In your medicine cabinet. Quack doctors have done harm to patients for centuries, but we expect better of the 21st century. Unfortunately, the criminal underworld is actively marketing counterfeit drugs and doing its best to undermine physicians and patients. In fact, earlier this month, the Federal Drug Administration (FDA) issued a warning that a doppelganger drug of Altuzan was once again being shipped into the United States. Last year, the fake drug is believed to have made its way into 19 medical practices. The counterfeit drug has no active ingredient, a heinous trick since it's a cancer medicine. The drug also sells for $2,500 per 400mg, making it a windfall for crooks and financially devastating for victims, who already have enough problems.
As it is, Altuzan hasn't been approved by the FDA—it's an approved drug in Turkey—so no cancer patient should be using it in the United States. But one can envision how a desperate patient might find an off-the-radar channel where they could buy it.
"You never know what you're going to get when you try and buy pharmaceuticals from anywhere that isn't accredited," says Jim Milford, senior vice president at Andrews International, a firm headquartered in Los Angeles that specializes in security and risk mitigation services. "There's no oversight from anybody, so you could be taking something that has arsenic in it, or sugar. You could be taking an aspirin."
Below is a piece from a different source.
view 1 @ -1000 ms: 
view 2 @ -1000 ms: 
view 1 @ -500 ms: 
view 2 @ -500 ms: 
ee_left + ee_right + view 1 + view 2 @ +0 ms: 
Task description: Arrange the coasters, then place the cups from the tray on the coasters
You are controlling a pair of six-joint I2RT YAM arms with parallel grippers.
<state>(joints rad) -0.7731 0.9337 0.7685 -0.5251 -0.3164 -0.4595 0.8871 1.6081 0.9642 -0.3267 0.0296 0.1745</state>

Your computer. If not the computer itself, are you sure about the memory or the speakers you recently purchased? In 2010, the National Electronics Distributors Association estimated that fake computers, microchips, routers, and other accessories cost the U.S. economy $100 billion in lost revenue.
"Fake recyclers hold collecting events under the pretense of saving the environment, and then they'll ship these computers to developing countries, where they're bathed in acid and burned, leaving a trail of toxic waste, and then the parts that are usable are sold to networks and ultimately often make their way back to the United States," says Kyle Marks, CEO of Retire-IT, a Columbus, Ohio-based company that recycles computer equipment.
Marks says counterfeit computer software is also something consumers need to be on the lookout for.
Once again, it's a good idea to use established brands as your guiding light. Marks says that if you're going to buy, say, a refurbished personal computer, if the seller is a Microsoft Registered Refurbisher or a Microsoft Authorized Refurbisher, that's a good sign you're not dealing with a company buying counterfeit goods. He also says that if there's a warranty with a refurbished computer, if something does go wrong due to a counterfeit component, at least the consumer is protected.
What's the harm? One could make the argument that if you own a knockoff purse and are listening to music on a counterfeit MP3, and the purse and MP3 are working, what's the problem, really?
Tom Taylor can cite a number of them. Taylor is the president of Brand Protection for OpSec Security, an international company that handles online and physical anti-counterfeiting solutions for a variety of well-known corporations, including the NFL, Major League Baseball, and GM Europe.
He says counterfeit goods cost governments throughout the world billions of dollars in taxes and throw a lot of people out of work. It's been estimated that 2.5 million jobs have been lost in the United States due to counterfeit products (without them, there would be more orders for the real things). Then there's the fairness issue to the businesses that spent all the money on their research and development, building prototypes and marketing their products.
"Copying a product is flat-out stealing and just wrong—the bad guys are bad guys," Taylor says, observing another dilemma: "When you buy a counterfeit product, you're often helping to fund organized crime."